To control for potential confounding, we adjusted for gender, age, race, educational level, marital status, physical exercise, medium movement, smoking and alcohol use, poverty income ratio, BMI, total cholesterol, high-density lipoprotein, chronic kidney disease, hypertension, and alcohol use. Diabetes status was self-reported and professionally verified. Further details on covariate definitions are available in the NHANES documentation.

Statistical analysis

Data were analysed using Empower Stats v2.0 and R v3.4.3. Participant differences were assessed using descriptive statistics; continuous variables (mean ± standard deviation [SD] or standard error [SE]) were compared using t-tests, whereas categorical variables (classified as proportions) were analysed using chi-square tests. Multivariate logistic regression models examining the independent association of DI-GM with CVD risk reported odds ratios (ORs) with 95% confidence intervals (CIs) to quantify the strength of the effect. To assess the robustness of the observed associations and potential sex, age, BMI, hypertension, and diabetes-specific impact, we performed stratified analyses and interaction analyses to explore the association of DI-GM with CVD in populations with different characteristics. In addition, we investigated the nonlinear association of DI-GM with CVD using smoothed curve fitting. Statistical significance was defined as P < 0.05.

Results

Description of participants

Table 1 presents the baseline characteristics of the 22,590 NHANES participants, categorised by the presence or absence of cardiovascular disease. The demographic composition of the participants was as follows: 15.19% Mexican American, 10.06% other Hispanic, 44.26% non-Hispanic White, 20.00% non-Hispanic Black, and 10.49% from other racial groups. Among a range of variables, including gender, age, race, educational level, marital status, diabetes, physical exercise, medium movement, smoking, and alcohol use, hypertension, chronic kidney disease, PIR (poverty income ratio), High-density lipoprotein (HDL), TC (total cholesterol), DI-GM, poverty income ratio, BMI, total cholesterol, high-density lipoprotein, chronic kidney disease, hypertension, there were significant differences between the two groups (P < 0.001).

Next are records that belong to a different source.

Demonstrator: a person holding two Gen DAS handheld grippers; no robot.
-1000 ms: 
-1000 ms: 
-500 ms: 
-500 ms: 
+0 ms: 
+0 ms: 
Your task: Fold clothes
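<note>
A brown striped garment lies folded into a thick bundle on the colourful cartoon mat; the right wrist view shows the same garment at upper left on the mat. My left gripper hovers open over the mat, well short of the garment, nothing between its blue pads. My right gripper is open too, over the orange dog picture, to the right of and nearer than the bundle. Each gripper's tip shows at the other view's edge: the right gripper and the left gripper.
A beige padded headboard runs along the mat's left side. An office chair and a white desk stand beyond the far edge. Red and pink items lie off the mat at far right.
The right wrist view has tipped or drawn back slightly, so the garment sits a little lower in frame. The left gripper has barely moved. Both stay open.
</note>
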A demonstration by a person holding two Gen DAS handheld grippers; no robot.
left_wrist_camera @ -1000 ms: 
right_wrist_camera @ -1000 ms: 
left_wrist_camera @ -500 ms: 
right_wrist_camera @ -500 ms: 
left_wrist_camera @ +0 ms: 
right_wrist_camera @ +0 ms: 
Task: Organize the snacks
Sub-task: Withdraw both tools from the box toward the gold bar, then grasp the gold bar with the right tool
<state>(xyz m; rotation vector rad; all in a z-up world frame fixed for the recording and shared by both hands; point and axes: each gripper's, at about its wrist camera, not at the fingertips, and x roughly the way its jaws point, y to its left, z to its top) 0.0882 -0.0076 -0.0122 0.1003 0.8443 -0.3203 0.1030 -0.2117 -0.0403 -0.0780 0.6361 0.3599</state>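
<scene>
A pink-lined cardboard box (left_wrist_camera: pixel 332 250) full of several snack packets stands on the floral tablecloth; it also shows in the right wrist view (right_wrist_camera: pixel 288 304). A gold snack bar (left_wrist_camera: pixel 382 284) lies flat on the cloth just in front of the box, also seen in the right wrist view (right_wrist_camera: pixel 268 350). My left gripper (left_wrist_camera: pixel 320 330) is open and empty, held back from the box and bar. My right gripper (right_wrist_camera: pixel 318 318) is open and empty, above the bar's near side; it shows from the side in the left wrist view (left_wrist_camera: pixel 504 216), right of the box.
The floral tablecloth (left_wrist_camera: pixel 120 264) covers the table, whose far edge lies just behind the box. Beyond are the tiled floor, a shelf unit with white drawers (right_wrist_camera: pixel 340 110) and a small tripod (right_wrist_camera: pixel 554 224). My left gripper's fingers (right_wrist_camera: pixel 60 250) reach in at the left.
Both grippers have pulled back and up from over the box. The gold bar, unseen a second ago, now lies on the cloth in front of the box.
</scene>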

Table 1 Characteristics of NHANES participants, 2007–2018
Full size table

Correlation between DI-GM and CVD

Logistic regression analysis (Table 2) showed a significant positive correlation between DI-GM and CVD with or without adjustment for covariates.

Table 2 Association between DI-GM and CVD, NHANES 2007–2018
Full size table

Association of DI-GM with CVD

Multivariate analysis (Model III) revealed that the highest tertile of DI-GM was associated with a 4% lower CVD risk compared to the lowest tertile (OR = 0.96, 95% CI: 0.94–0.99, P = 0.015).Notably, Trend analysis showed a 3% reduction in CVD risk for each additional tertile group of DI-GM scores (OR = 0.97, 95% CI:0.93-1.00; P for trend = 0.045).

Smoothed curve fitting

We also visualised and analysed the results by smoothing curve fitting. As shown in Fig. 2, after adjusting for all covariates, there was a trend toward decreasing CVD with increasing DI-GM score (overall P < 0.001).

Fig. 2
figure 2

Correlation of DI-GM with Cardiovascular Disease

Full size image

Subgroup analysis

Subgroup analyses were performed to assess the stability of the relationship between DI-GM and CVD. As shown in Fig. 3, no significant interactions were found between gender, age, BMI, diabetes mellitus, and hypertension in the subgroup analyses (P > 0.05 for interaction).

Fig. 3
figure 3

Correlation of DI-GM with Cardiovascular Disease

Full size image

Figure 3. Subgroup analysis between DI-GM and CVD

Discussion

The present study observed a negative association between DI-GM scores and CVD risk, suggesting that a dietary pattern that promotes healthy gut microbiota, such as plant foods, whole grains, and fermented foods, may have protective effects on cardiovascular health. This finding is consistent with the association of gut flora dysbiosis with increased CVD risk in previous studies [21, 22]. In addition, our findings further support the notion that modulating gut flora through dietary interventions may improve cardiovascular health [23, 24]. Specifically, nutritional components covered by the DI-GM Index, such as fibre, polyphenols, and dietary precursors of SCFA, have been shown to have the ability to modulate the structure and function of the gut flora, which in turn influences host metabolic and immune responses [25, 26]. These alterations may reduce the risk of CVD through various pathways, including lowering systemic inflammation, improving lipid metabolism, and regulating blood pressure [27]. While our findings suggest an association between DI-GM and CVD risk, the underlying mechanism requires further investigation.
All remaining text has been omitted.